Estimation and validation of patient-specific high-resolution lung elasticity derived from 4DCT.

PURPOSE: Lung diseases are commonly associated with changes in lung tissue's biomechanical properties. Functional imaging techniques, such as elastography, have shown great promise in measuring tissue's biomechanical properties, which could expand the utility and effectiveness of radiotherapy treatment planning. We present a novel methodology for characterizing a key biomechanical property, parenchymal elasticity, derived solely from 4DCT datasets.
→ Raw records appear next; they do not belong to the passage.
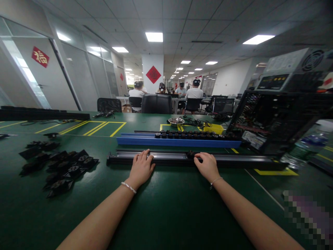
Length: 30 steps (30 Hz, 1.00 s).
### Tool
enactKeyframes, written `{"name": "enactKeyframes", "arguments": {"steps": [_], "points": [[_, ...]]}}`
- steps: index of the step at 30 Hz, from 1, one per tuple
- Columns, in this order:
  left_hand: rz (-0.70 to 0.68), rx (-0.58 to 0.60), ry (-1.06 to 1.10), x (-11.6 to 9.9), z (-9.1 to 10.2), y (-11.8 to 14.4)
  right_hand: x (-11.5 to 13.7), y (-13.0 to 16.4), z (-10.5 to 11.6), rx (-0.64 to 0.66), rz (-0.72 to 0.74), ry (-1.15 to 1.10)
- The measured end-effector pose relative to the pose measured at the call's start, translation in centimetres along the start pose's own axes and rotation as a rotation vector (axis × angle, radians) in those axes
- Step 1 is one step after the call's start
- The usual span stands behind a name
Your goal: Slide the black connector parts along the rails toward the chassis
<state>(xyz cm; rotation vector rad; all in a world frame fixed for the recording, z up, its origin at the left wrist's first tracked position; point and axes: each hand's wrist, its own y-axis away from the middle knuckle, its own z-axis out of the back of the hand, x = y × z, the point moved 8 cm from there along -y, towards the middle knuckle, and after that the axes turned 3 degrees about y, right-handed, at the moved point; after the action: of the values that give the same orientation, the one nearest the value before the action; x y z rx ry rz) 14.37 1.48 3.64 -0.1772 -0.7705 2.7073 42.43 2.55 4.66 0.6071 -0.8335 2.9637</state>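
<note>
Presently, left hand (141, 167) rests flat on the black rail (166, 159) lying across the bench (166, 208), grip released; right hand (207, 164) pinches a small black part (191, 153) seated on it. Loose parts (59, 166) remain unfitted at left.

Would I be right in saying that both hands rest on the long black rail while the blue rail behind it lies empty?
Not quite: the head view shows the blue rail carrying a row of small dark parts. The rest holds: the left hand and right hand rest on the long black rail.
</note>
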Motion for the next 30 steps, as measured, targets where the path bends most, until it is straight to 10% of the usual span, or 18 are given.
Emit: {"name": "enactKeyframes", "arguments": {"steps": [14,30], "points": [[-0.004,0.003,-0.004,0.1,0.0,0.0,1.3,-1.5,-1.2,0.082,-0.131,0.101],[-0.002,0.018,-0.001,0.1,-0.1,-0.1,3.4,0.0,-1.6,0.005,0.085,-0.006]]}}
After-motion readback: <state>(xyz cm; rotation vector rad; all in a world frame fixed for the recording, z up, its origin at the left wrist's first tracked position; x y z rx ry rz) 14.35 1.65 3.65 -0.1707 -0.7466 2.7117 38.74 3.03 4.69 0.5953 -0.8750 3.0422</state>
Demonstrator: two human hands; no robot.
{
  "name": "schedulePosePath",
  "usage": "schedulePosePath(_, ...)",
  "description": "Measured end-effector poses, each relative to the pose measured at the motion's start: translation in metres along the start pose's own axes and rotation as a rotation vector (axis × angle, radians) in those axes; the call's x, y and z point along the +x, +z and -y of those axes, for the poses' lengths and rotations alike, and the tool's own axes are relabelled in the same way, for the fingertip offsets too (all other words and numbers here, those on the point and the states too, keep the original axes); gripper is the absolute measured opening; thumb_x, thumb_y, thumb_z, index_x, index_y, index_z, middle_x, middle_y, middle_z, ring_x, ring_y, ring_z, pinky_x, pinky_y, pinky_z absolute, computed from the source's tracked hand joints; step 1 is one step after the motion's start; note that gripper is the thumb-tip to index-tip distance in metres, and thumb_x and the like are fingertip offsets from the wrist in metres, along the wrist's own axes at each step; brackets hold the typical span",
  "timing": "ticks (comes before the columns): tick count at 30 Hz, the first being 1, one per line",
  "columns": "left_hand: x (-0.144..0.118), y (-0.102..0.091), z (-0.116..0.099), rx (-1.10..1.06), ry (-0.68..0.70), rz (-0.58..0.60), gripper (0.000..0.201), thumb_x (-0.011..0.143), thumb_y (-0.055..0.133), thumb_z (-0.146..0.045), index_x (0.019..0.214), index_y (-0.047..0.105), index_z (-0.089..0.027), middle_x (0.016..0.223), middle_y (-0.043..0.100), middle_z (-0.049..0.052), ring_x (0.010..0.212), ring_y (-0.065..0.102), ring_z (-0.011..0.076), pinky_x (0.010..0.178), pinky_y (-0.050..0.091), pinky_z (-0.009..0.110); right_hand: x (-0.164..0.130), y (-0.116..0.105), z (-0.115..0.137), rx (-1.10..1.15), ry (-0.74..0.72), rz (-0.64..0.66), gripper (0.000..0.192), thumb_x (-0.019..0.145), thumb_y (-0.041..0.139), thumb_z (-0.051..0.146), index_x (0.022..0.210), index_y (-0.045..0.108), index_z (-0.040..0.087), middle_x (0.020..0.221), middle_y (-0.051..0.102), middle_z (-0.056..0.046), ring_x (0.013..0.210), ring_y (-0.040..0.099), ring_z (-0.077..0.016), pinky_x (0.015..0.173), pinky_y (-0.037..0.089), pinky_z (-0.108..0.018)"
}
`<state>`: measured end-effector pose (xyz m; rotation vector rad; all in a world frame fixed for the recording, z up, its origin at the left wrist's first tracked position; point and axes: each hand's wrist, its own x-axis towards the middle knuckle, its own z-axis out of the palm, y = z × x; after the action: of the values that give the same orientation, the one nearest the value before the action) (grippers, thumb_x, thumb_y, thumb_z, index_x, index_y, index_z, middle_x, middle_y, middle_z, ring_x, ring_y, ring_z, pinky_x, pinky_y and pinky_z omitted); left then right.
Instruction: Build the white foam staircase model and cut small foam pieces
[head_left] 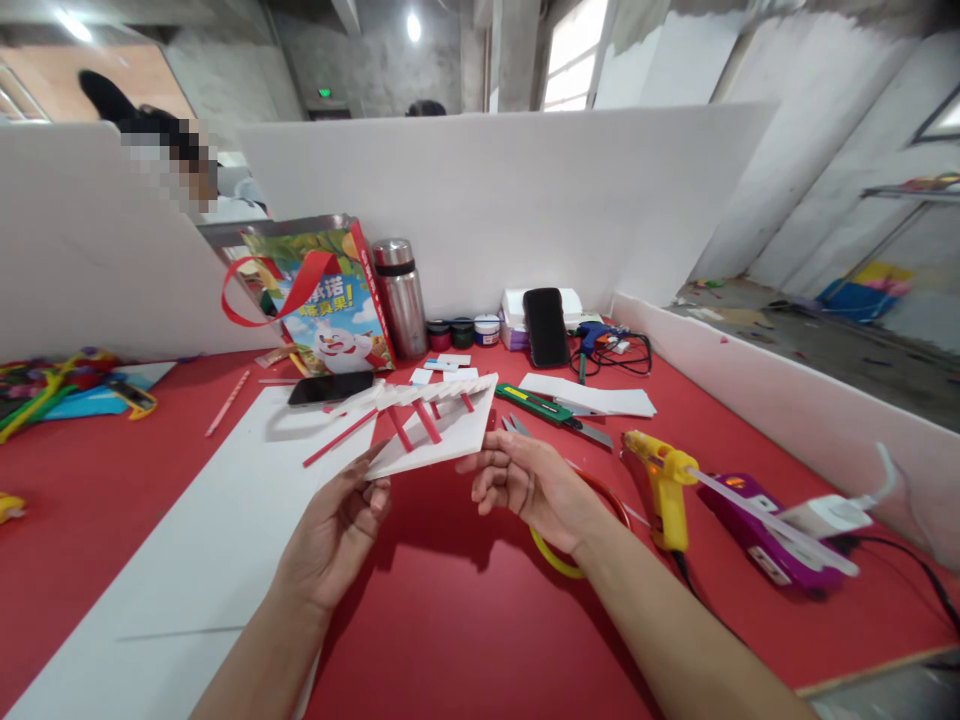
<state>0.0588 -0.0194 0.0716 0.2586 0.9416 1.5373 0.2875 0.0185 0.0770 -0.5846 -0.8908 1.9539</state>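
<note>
A small model of white board, with red sticks standing between its base and a row of overlapping white strips, hangs tilted above the table. My left hand pinches the near left corner of its base between thumb and fingers. By the model's right edge is my right hand, its fingers loosely bent and apart. A fingertip there comes up to the lower edge of the board; whether it touches I cannot tell. Behind my right hand lie scissors with red and yellow handles, partly hidden by hand and wrist.
A yellow glue gun and a purple power strip lie on the right. Beyond the model are a green utility knife, a phone, a steel bottle and a gift bag. A large white sheet covers table at left.
</note>
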Motion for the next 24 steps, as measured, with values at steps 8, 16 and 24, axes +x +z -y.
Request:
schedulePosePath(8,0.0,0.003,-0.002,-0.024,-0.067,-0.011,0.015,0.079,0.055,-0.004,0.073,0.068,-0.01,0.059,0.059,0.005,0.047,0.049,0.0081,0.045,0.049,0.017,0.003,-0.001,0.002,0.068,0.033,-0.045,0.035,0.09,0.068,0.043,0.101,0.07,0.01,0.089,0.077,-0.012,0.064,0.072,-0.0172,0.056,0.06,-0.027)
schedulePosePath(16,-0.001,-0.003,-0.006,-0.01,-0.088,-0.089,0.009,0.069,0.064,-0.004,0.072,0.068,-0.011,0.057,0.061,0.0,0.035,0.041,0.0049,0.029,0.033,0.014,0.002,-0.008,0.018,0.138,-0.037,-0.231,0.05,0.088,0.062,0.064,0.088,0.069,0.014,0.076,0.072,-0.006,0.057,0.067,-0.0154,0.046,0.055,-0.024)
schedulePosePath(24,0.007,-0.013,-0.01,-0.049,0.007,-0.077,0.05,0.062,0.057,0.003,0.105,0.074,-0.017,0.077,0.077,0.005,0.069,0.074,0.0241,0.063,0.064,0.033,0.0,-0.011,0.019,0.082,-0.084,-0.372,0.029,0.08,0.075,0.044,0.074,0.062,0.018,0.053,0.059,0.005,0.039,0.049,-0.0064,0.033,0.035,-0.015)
METHODS: Specifically, end-inhalation and end-exhalation breathing phases of the 4DCT datasets were deformably registered and the resulting displacement maps were considered to be ground-truth. A mid-exhalation image was also prepared for verification purposes. A GPU-based biomechanical model was then generated from the patient end-exhalation dataset and used as a forward model to iteratively solve for the elasticity distribution. Displacements at the surface of the lungs were applied as boundary constraints for the model-guided tissue elastography, while the inner voxels were allowed to deform according to the linear elastic forces within the biomechanical model. A convergence criteria of 10% maximum deformation was employed for the iterative process.

RESULTS: The lung tissue elasticity estimation was documented for a set of 15 4DCT patient datasets. Maximum lung deformations were observed to be between 6 and 31 mm. Our results showed that, on average, 89.91 ± 4.85% convergence was observed. A validation study consisting of mid-exhalation breathing phases illustrated an accuracy of 87.13 ± 10.62%. Structural similarity, normalized cross-correlation, and mutual information were used to quantify the degree of similarity between the following image pairs: (a) the model-generated end-exhalation and ground-truth end-exhalation, and (b) model-generated mid-exhalation images and ground-truth mid-exhalation.

CONCLUSIONS: Overall, the results suggest that the lung elasticity can be measured with approximately 90% convergence using routinely acquired clinical 4DCT scans, indicating the potential for a lung elastography implementation within the radiotherapy clinical workflow. The regional lung elasticity found here can lead to improved tissue sparing radiotherapy treatment plans, and more precise monitoring of treatment response.